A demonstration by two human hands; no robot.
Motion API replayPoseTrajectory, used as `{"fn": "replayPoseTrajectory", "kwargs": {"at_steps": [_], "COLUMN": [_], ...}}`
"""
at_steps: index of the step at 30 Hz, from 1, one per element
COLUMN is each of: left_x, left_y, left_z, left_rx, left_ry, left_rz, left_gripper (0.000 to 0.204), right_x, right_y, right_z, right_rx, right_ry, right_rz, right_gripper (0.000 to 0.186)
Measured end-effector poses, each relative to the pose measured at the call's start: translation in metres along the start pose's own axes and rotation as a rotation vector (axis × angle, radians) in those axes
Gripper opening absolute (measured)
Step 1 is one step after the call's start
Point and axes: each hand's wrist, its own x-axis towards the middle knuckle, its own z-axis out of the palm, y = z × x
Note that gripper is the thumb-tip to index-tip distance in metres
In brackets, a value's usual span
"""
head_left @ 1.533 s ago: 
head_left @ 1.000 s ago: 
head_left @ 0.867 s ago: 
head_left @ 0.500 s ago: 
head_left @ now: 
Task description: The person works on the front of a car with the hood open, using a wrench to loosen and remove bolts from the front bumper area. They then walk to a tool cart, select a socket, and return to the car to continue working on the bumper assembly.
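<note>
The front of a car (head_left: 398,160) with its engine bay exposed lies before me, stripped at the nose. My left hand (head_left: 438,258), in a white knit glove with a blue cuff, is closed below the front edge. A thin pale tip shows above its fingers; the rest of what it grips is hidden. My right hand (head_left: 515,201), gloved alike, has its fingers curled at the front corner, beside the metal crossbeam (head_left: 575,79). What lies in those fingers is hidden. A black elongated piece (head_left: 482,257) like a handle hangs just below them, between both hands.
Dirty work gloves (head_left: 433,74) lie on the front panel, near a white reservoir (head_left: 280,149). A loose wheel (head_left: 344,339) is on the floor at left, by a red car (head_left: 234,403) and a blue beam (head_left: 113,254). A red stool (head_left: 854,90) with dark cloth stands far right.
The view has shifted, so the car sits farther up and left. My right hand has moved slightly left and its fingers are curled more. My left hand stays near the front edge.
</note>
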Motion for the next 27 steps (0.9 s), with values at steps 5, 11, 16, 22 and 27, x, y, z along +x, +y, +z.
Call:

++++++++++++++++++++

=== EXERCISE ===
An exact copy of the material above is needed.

=== TASK OUTPUT ===
A demonstration by two human hands; no robot.
Motion API replayPoseTrajectory, used as `{"fn": "replayPoseTrajectory", "kwargs": {"at_steps": [_], "COLUMN": [_], ...}}`
"""
at_steps: index of the step at 30 Hz, from 1, one per element
COLUMN is each of: left_x, left_y, left_z, left_rx, left_ry, left_rz, left_gripper (0.000 to 0.204), right_x, right_y, right_z, right_rx, right_ry, right_rz, right_gripper (0.000 to 0.186)
Measured end-effector poses, each relative to the pose measured at the call's start: translation in metres along the start pose's own axes and rotation as a rotation vector (axis × angle, radians) in those axes
Gripper opening absolute (measured)
Step 1 is one step after the call's start
Point and axes: each hand's wrist, its own x-axis towards the middle knuckle, its own z-axis out of the palm, y = z × x
Note that gripper is the thumb-tip to index-tip distance in metres
In brackets, a value's usual span
"""
head_left @ 1.533 s ago: 
head_left @ 1.000 s ago: 
head_left @ 0.867 s ago: 
head_left @ 0.500 s ago: 
head_left @ now: 
Task description: The person works on the front of a car with the hood open, using a wrench to loosen and remove bolts from the front bumper area. They then walk to a tool cart, select a socket, and return to the car to continue working on the bumper assembly.
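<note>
The front of a car (head_left: 398,160) with its engine bay exposed lies before me, stripped at the nose. My left hand (head_left: 438,258), in a white knit glove with a blue cuff, is closed below the front edge. A thin pale tip shows above its fingers; the rest of what it grips is hidden. My right hand (head_left: 515,201), gloved alike, has its fingers curled at the front corner, beside the metal crossbeam (head_left: 575,79). What lies in those fingers is hidden. A black elongated piece (head_left: 482,257) like a handle hangs just below them, between both hands.
Dirty work gloves (head_left: 433,74) lie on the front panel, near a white reservoir (head_left: 280,149). A loose wheel (head_left: 344,339) is on the floor at left, by a red car (head_left: 234,403) and a blue beam (head_left: 113,254). A red stool (head_left: 854,90) with dark cloth stands far right.
The view has shifted, so the car sits farther up and left. My right hand has moved slightly left and its fingers are curled more. My left hand stays near the front edge.
</note>
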Motion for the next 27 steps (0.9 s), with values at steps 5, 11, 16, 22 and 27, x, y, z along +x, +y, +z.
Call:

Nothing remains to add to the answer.